• Goal of the exercise
Please quote exactly the lines below from the line containing "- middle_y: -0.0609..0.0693" to the line containing "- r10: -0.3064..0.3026", both lines included, and nothing else.

[Extracted information — start]

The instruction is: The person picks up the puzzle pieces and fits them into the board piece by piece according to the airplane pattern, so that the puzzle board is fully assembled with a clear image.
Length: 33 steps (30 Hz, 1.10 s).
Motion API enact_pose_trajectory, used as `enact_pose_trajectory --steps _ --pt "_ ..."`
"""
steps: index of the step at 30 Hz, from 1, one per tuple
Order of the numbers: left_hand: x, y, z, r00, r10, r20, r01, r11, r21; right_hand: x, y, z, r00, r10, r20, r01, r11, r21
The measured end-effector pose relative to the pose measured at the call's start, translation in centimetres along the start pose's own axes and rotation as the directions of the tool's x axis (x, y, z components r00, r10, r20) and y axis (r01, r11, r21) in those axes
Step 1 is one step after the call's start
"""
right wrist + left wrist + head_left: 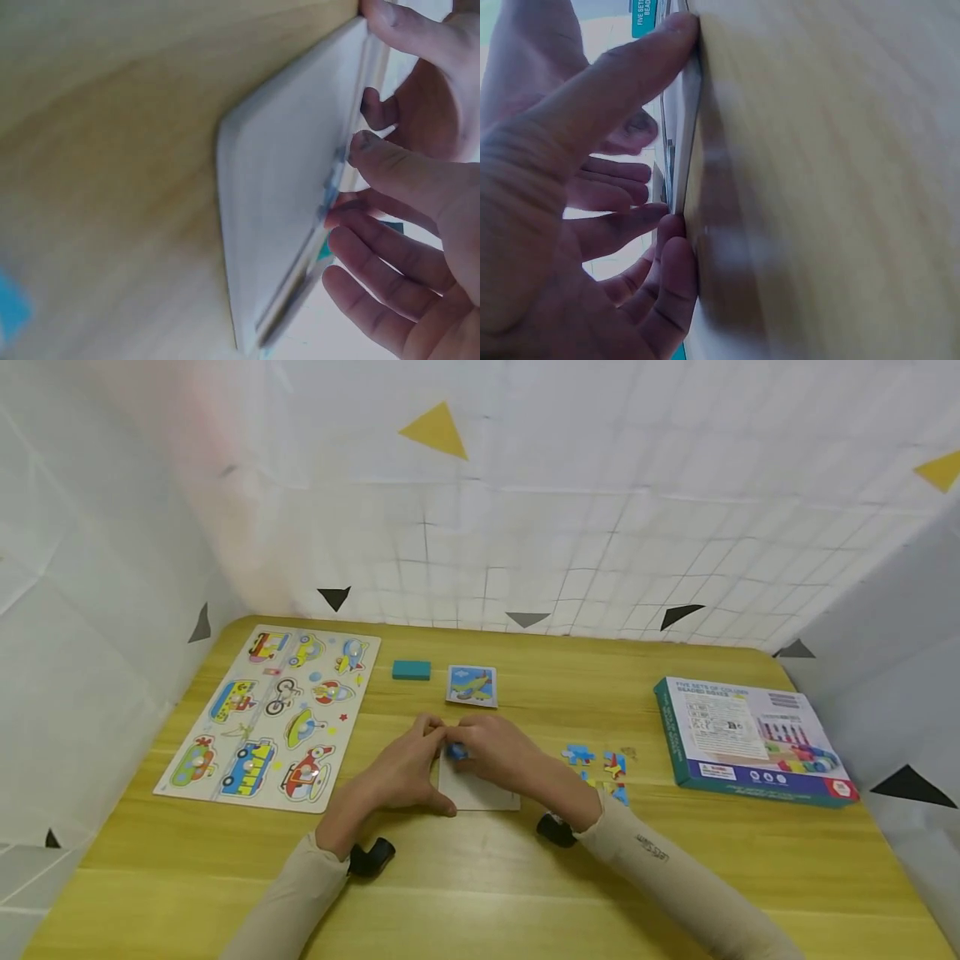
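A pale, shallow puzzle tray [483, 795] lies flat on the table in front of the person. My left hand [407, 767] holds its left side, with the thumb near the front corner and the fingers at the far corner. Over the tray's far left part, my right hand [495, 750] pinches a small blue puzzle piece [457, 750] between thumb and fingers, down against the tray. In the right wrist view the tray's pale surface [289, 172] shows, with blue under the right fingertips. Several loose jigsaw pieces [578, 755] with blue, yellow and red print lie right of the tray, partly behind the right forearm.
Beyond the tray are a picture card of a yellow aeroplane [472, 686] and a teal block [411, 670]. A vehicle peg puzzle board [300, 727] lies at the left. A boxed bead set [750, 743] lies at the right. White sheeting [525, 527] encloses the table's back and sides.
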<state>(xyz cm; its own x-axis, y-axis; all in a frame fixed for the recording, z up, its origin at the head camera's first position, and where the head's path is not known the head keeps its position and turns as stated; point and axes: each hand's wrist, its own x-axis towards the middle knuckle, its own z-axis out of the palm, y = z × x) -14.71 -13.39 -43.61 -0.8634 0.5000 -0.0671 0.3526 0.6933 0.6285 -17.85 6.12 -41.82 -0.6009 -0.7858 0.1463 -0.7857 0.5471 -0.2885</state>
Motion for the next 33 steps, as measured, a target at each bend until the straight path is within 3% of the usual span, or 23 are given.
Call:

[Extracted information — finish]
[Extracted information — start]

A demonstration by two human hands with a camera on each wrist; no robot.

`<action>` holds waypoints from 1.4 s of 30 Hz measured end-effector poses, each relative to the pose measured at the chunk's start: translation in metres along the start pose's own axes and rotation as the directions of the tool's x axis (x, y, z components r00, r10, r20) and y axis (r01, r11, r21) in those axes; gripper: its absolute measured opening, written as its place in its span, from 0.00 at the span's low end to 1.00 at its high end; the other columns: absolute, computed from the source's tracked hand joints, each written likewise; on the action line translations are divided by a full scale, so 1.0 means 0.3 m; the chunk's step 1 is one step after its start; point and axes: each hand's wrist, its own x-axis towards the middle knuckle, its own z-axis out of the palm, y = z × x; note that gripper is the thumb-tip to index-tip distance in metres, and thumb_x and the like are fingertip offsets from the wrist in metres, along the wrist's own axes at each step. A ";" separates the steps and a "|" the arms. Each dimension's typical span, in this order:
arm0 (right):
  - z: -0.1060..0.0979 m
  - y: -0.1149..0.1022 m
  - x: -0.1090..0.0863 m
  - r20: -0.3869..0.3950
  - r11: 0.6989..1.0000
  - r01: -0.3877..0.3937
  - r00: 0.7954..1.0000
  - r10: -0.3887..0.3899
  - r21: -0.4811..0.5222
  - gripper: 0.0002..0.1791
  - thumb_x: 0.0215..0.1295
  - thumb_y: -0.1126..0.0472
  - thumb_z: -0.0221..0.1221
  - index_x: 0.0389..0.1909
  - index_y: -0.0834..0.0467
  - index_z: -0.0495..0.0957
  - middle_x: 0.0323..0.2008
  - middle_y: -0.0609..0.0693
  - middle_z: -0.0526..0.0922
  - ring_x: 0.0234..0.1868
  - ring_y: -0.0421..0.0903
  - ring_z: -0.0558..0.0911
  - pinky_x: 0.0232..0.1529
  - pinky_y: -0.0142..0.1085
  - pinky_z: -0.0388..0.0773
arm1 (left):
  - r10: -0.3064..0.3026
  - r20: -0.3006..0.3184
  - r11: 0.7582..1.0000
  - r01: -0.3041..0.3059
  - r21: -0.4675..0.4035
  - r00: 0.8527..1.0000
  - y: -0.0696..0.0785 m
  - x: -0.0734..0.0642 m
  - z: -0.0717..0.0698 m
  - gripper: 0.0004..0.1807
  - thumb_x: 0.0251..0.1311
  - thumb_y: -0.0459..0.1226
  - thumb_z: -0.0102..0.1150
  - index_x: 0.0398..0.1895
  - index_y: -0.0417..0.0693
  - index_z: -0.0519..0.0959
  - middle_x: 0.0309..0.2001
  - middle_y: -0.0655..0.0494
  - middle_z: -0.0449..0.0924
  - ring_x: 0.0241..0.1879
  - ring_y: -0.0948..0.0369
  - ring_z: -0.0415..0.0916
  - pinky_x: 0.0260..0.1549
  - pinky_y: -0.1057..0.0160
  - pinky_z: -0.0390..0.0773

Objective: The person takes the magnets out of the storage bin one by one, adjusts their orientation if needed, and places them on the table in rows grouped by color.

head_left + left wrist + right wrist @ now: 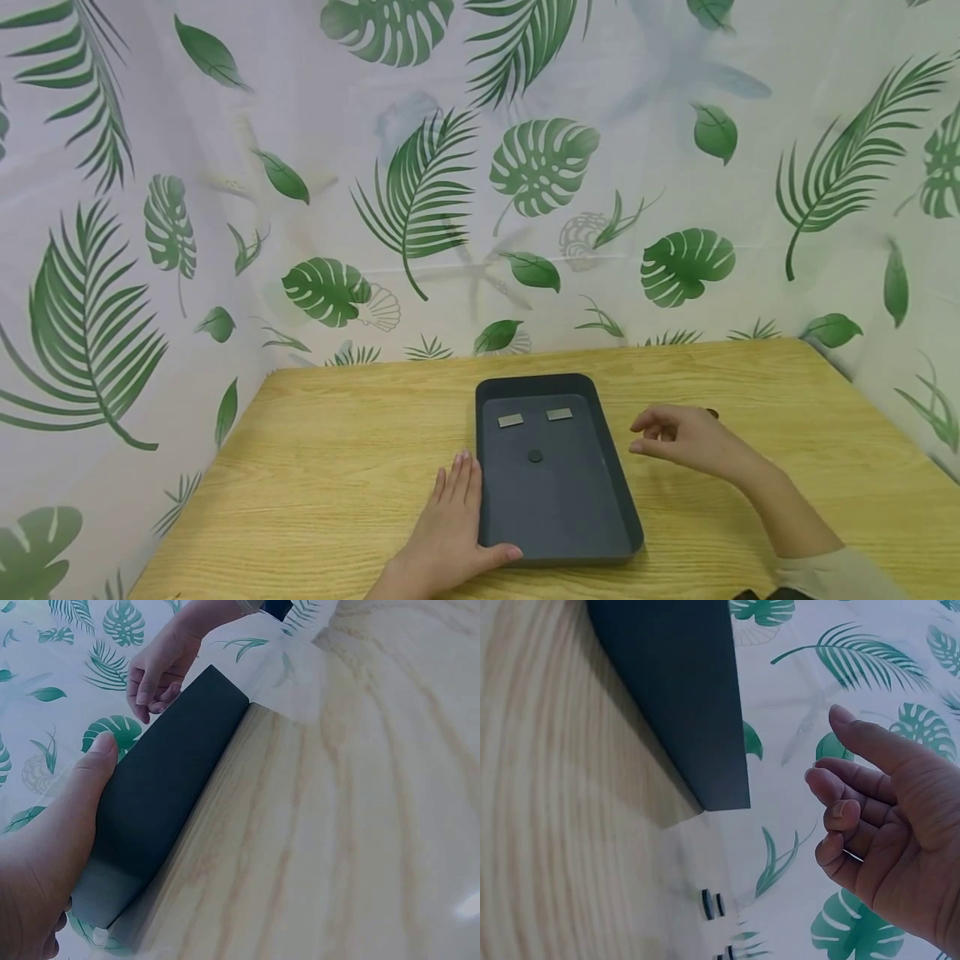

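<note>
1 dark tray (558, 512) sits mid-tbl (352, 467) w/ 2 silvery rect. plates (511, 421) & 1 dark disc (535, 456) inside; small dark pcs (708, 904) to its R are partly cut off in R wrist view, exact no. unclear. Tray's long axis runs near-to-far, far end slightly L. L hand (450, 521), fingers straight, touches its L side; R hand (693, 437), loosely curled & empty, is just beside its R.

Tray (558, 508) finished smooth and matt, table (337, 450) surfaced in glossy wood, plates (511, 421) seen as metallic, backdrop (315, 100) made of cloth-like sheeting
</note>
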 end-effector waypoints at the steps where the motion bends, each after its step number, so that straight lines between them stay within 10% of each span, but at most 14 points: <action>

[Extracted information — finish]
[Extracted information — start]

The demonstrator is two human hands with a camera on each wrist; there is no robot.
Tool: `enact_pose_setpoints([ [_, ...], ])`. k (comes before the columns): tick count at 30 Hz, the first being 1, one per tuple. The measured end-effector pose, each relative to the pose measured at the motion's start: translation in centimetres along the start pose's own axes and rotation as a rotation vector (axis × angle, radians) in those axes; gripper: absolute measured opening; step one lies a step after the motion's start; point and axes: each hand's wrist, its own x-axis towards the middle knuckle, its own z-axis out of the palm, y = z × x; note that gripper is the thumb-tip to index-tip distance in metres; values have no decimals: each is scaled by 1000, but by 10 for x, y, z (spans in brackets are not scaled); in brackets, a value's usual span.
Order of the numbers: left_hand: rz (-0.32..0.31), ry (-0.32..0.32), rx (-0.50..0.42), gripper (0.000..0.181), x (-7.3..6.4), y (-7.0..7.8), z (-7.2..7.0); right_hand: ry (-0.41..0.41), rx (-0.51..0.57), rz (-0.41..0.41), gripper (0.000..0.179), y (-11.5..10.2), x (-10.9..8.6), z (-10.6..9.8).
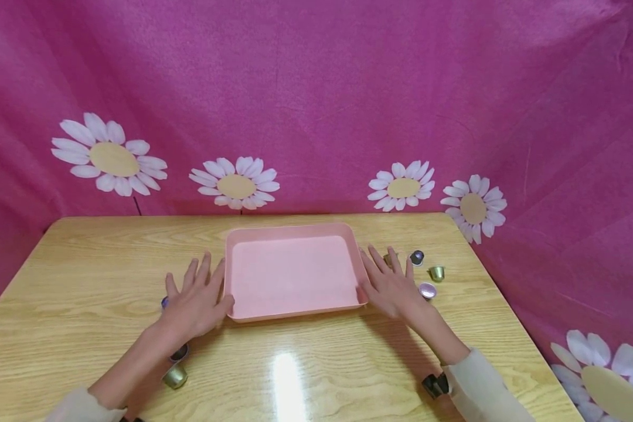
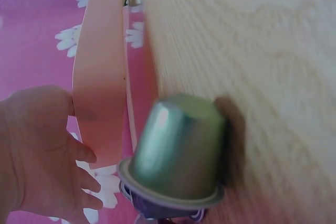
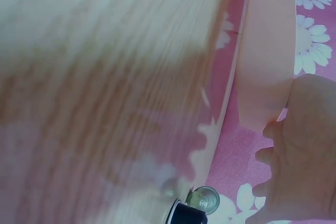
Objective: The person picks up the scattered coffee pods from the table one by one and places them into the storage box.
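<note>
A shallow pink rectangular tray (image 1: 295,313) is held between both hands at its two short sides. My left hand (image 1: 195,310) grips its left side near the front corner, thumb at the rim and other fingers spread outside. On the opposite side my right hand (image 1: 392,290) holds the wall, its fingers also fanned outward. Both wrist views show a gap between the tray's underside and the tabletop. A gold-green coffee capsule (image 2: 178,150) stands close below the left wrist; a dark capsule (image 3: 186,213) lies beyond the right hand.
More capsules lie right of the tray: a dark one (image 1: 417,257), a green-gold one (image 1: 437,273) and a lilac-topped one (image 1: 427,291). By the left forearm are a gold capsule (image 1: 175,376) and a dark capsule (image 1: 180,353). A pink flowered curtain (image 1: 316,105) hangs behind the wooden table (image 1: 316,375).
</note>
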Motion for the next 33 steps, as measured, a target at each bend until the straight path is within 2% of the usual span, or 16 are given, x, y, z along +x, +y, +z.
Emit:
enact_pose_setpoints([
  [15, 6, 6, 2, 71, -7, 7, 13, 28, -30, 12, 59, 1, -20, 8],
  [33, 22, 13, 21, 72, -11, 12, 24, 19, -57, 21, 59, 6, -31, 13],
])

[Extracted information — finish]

• Response area
  - middle_y: -0.0609..0.0693
  - middle_z: -0.0526..0.0922
  - ring_x: 0.0234..0.1868
  - ring_y: -0.0421..0.0903
  - ring_z: -0.0558..0.0911
  - pinky_x: 0.0232..0.1529
  - pinky_y: -0.0142..0.1085
  - pinky_z: -0.0388..0.0773
arm1 (left):
  - r10: -0.3064..0.3026

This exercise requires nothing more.